Nothing in #language is permanent except the conviction that standards are somehow always falling.
@stancarey Just finished reading Deutscher's The Unfolding of Language. He's quite amusing on this point.
@TRiG Good book, that

@stancarey I read his second book first (Through the Language Glass) and loved it. The Unfolding of Language took a little longer to grab me, but got there in the end.

I quite enjoy the way Deutscher in both cases writes as much about the history of ideas as he does about linguistics.

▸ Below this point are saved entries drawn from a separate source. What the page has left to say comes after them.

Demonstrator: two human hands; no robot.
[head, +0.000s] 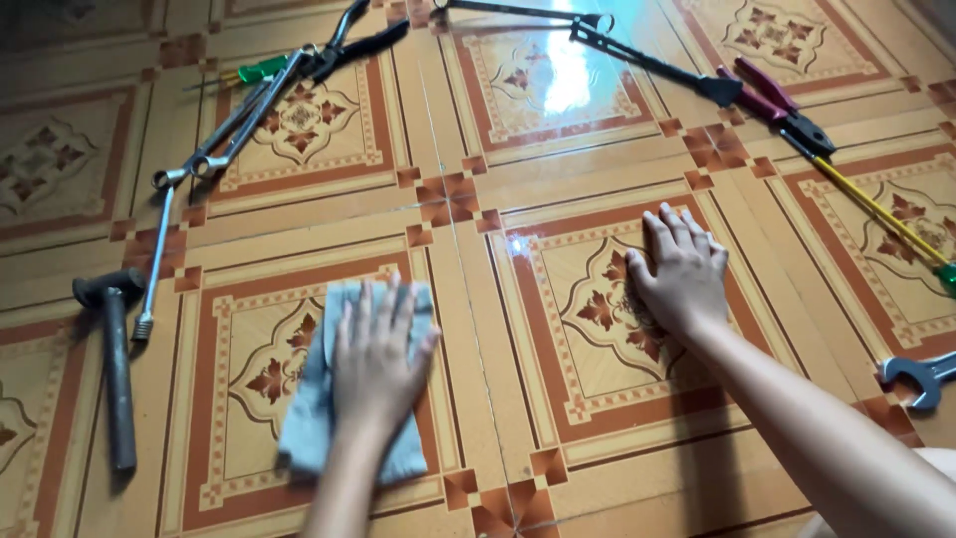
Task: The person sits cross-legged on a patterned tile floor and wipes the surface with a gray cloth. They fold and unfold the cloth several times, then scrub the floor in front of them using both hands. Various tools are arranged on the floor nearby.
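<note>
My left hand (376,364) lies flat, fingers spread, pressing on a pale blue-grey cloth (311,418) spread on the patterned orange tile floor (558,159). My right hand (679,269) rests palm down, fingers together, directly on a tile to the right and holds nothing. Both forearms reach in from the bottom edge.
Tools ring the hands: a hammer (115,369) at left, long metal wrenches (214,139) and black-handled pliers (349,45) at upper left, a green-handled screwdriver (254,70), dark bars (647,62) at top, red-handled pliers (782,105), a yellow-shafted screwdriver (881,209), an open-end spanner (916,377) at right.
</note>
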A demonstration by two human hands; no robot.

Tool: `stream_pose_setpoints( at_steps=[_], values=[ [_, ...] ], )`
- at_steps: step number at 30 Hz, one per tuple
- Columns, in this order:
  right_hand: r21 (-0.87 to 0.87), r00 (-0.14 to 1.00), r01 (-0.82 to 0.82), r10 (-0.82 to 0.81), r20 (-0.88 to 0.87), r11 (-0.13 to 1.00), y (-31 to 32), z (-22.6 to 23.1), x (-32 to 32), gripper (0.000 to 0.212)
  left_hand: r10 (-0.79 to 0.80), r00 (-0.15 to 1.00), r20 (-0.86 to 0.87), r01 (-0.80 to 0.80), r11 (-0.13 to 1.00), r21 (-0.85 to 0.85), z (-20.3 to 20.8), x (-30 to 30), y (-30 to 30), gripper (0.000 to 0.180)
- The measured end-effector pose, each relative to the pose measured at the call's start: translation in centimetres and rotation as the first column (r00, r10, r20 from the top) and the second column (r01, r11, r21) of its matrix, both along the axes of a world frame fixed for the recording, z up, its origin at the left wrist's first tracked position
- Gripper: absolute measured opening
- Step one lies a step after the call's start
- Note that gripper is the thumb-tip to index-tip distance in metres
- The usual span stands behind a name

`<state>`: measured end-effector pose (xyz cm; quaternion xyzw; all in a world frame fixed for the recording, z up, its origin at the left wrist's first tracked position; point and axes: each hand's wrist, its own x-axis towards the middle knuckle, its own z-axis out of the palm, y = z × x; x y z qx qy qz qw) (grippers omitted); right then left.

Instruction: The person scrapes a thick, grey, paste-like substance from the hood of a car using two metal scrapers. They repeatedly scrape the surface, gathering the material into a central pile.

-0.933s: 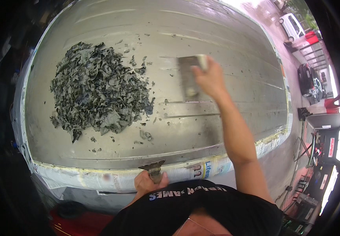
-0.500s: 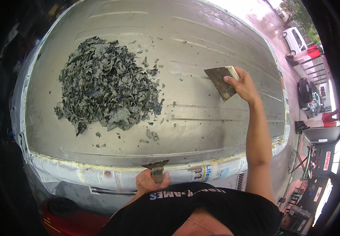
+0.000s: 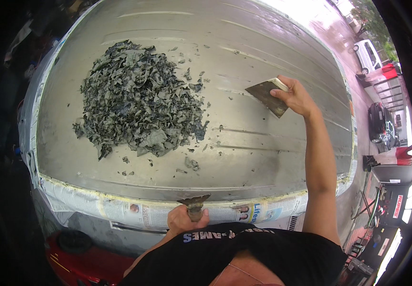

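Held at the right over a bare metal vehicle roof [image 3: 249, 157], a wide flat scraper [image 3: 266, 97] is in my right hand [image 3: 295, 97], its thumb across the blade and its fingers along the pale back edge. My left hand [image 3: 182, 219], close to my body at the near edge, is closed round the handle of a putty knife [image 3: 195, 201] whose blade points away from me. A large heap of grey-green paint flakes [image 3: 136, 97] lies on the roof's left half. Smaller flakes [image 3: 191, 164] are scattered to the right of it and in front.
Newspaper [image 3: 215, 213] and tape line the roof's near edge. Below left stands a red car [image 3: 82, 262]. Beyond the right side are a white van [image 3: 367, 55], a dark car [image 3: 381, 123] and shelves with tools [image 3: 358, 260].
The view has shifted slightly, so the roof and heap sit farther right. My right hand's scraper has tilted a little and moved slightly left over the roof. Both tools stay in hand.
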<state>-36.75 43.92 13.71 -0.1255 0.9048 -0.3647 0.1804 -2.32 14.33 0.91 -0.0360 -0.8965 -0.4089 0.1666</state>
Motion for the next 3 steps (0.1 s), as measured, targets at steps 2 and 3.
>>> stream_pose_setpoints(
  at_steps=[2, 3],
  values=[
    [0.018, 1.000, 0.000, -0.001, 0.026, 1.000, 0.18, -0.05, -0.12, 0.015, 0.015, 1.000, 0.005, -0.015, 1.000, -0.021, -0.06, 0.14, 0.06, 0.044],
    [0.045, 0.999, -0.003, 0.002, 0.033, 0.999, 0.15, -0.07, -0.17, 0.015, 0.021, 1.000, 0.009, -0.021, 0.999, -0.031, -0.09, 0.26, 0.10, 0.044]
  ],
)
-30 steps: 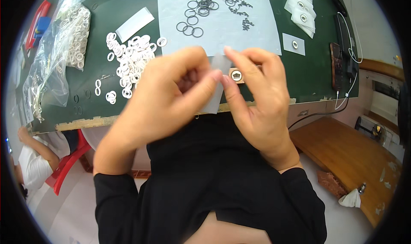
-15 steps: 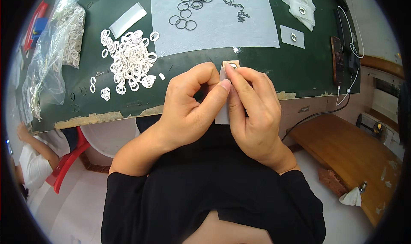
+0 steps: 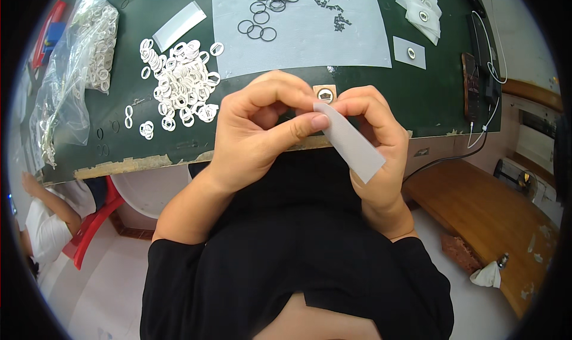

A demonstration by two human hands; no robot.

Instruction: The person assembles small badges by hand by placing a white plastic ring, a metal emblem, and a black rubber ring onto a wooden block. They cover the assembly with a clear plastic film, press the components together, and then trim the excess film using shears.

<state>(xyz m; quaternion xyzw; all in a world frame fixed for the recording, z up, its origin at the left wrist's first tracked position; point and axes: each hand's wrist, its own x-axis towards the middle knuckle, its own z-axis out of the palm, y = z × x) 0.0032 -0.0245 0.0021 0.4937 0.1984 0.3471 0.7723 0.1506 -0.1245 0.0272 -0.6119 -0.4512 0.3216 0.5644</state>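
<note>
A narrow translucent white strip [image 3: 354, 142] slants down across the front of my right palm. My left hand [image 3: 256, 128] pinches its upper end between thumb and forefinger. Close beside that end, my right hand [image 3: 381, 137] has its fingers curled in. Its thumb tip is behind the strip, and what it pinches is hidden. Just beyond my fingertips, a small tan square block [image 3: 325, 87] lies on the green table, with a white ring with a dark centre [image 3: 325, 95] on it.
White oval rings [image 3: 182, 84] are heaped left, beside a clear bag [image 3: 71, 72] of similar pieces. Black rings [image 3: 260, 31] and small black pieces [image 3: 342, 23] lie on a pale sheet [image 3: 304, 54]. Film squares [image 3: 424, 15] and a phone [image 3: 470, 87] are right. Someone [image 3: 53, 221] sits at left.
My hands have drawn back from the block, uncovering the ring on it. The strip, which hung between my hands, now slants across my right palm, its upper end in my left hand.
</note>
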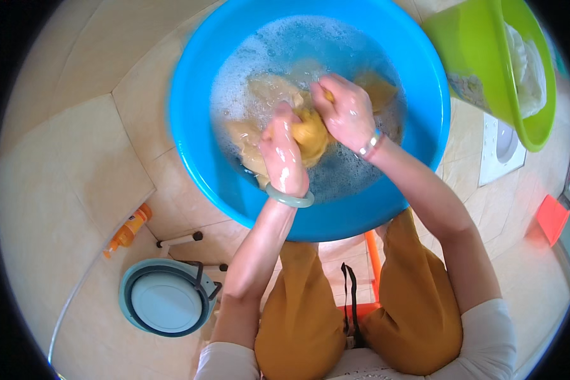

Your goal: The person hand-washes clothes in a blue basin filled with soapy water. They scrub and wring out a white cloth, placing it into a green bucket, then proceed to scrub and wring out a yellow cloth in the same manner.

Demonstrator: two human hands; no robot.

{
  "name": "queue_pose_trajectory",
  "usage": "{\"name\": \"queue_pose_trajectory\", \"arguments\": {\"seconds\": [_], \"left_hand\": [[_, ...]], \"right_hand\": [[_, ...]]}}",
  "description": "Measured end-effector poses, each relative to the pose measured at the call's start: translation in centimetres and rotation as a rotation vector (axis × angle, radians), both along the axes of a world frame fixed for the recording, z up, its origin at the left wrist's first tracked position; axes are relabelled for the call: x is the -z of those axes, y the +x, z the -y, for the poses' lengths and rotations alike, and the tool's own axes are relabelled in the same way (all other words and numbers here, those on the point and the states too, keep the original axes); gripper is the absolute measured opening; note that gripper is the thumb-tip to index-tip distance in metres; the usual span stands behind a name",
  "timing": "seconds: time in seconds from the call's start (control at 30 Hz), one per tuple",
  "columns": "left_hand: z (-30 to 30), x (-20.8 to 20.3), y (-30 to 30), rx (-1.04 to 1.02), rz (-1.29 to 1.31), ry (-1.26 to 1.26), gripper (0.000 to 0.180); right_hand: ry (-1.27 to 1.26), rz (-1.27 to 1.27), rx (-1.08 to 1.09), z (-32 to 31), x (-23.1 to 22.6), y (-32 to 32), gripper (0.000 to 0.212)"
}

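So the biggest thing here is the pale tiled floor [161, 174], and sitting on it is a big blue basin [427, 120] with sudsy water [354, 44] in it. Next size down, a lime-green tub [478, 44] leans in at upper right with something white and crinkly inside, can't tell if it's a bag or fabric. Then the star of the show: a mustard-yellow cloth [311, 136] in the basin, bunched up in the middle, with paler folds spread out under the foam. Honestly can't tell if that's all one piece. Lower left there's a collapsible grey-blue basin [166, 303] with nothing to do with the hands. As for those, the left hand [283, 152] is curled around the bunched part, and the right hand [345, 111] is a tight fist just beside it, a bit of yellow poking out. I'd call this the rubbing or squeezing step, mid-wash. Next move, IMO, calls for a firm grip with both hands and working a fresh patch without slopping suds over the rim. Smallest stuff: an orange bottle [130, 231] on the floor, a pale green bangle [289, 197] on the left wrist and a shiny bracelet [372, 144] on the right.
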State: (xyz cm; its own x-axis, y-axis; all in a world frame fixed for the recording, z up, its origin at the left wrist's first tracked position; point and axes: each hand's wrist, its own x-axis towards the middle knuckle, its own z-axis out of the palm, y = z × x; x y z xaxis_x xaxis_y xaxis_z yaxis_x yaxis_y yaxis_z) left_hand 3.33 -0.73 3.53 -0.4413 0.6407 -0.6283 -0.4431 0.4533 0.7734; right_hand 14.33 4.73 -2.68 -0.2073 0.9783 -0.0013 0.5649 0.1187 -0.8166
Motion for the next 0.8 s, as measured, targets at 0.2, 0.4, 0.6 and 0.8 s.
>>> {"name": "queue_pose_trajectory", "arguments": {"seconds": [0.2,0.4,0.6,0.8], "left_hand": [[6.4,1.3,-1.9,0.917,-0.356,0.407,0.030],[8.0,1.8,-2.3,1.563,-0.822,0.425,0.036],[1.6,4.0,-2.7,1.026,-0.595,0.234,0.026],[0.4,6.0,0.3,0.557,0.532,-0.179,0.053]], "right_hand": [[-0.407,0.266,-0.368,7.4,-0.1,6.1,0.017],[-0.062,0.540,-0.173,4.5,1.3,6.8,0.050],[-0.133,0.825,-0.241,1.1,5.1,3.9,0.073],[-0.326,0.580,-0.025,-3.2,8.7,3.1,0.045]]}}
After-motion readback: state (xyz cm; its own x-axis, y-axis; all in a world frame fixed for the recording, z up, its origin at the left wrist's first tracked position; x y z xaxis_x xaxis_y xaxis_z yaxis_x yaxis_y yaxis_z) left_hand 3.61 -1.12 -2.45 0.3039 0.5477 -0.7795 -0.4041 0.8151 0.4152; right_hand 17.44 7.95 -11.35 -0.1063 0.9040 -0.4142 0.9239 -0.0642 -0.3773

@TRiG Yes. I remember being struck by TtLG's account of Lazarus Geiger and how his idea about the sequence of colour terms was pretty much ignored for a century, till Berlin and Kay
@stancarey To be fair, in some case a look back at history supports that view. If we hadn't started using the second person plural for second person singular, we wouldn't now be forced to invent plurals (y'all, yous, you guys, etc.). Changes that impair clarity aren't advances.
@lmgenealogy @stancarey No one said it was an advance. Language changes. It changes constantly.

@stancarey In my history of English course, I talk about English entering its age of anxiety in the 1700s - when these ideas of "proper" language arouse around the creation of a standardized form.

I really like the term (can't remember where it's from) and I'd argue we're still in the age of anxiety. But maybe things are getting better.

@stancarey I ain't never heard nothing about that kinda thing. What are you talking about?
Calvin and Hobbes by Bill Watterson for January 25, 1993 | GoComics.com

Calvin: I like to verb words. Hobbes: What? Calvin: I take nouns and adjectives and use them as verbs. Remember when "access" was a thing? Now it's something you do. It got verbed. Verbing weirds language. Hobbes: Maybe we can eventually make language a complete impediment to understanding.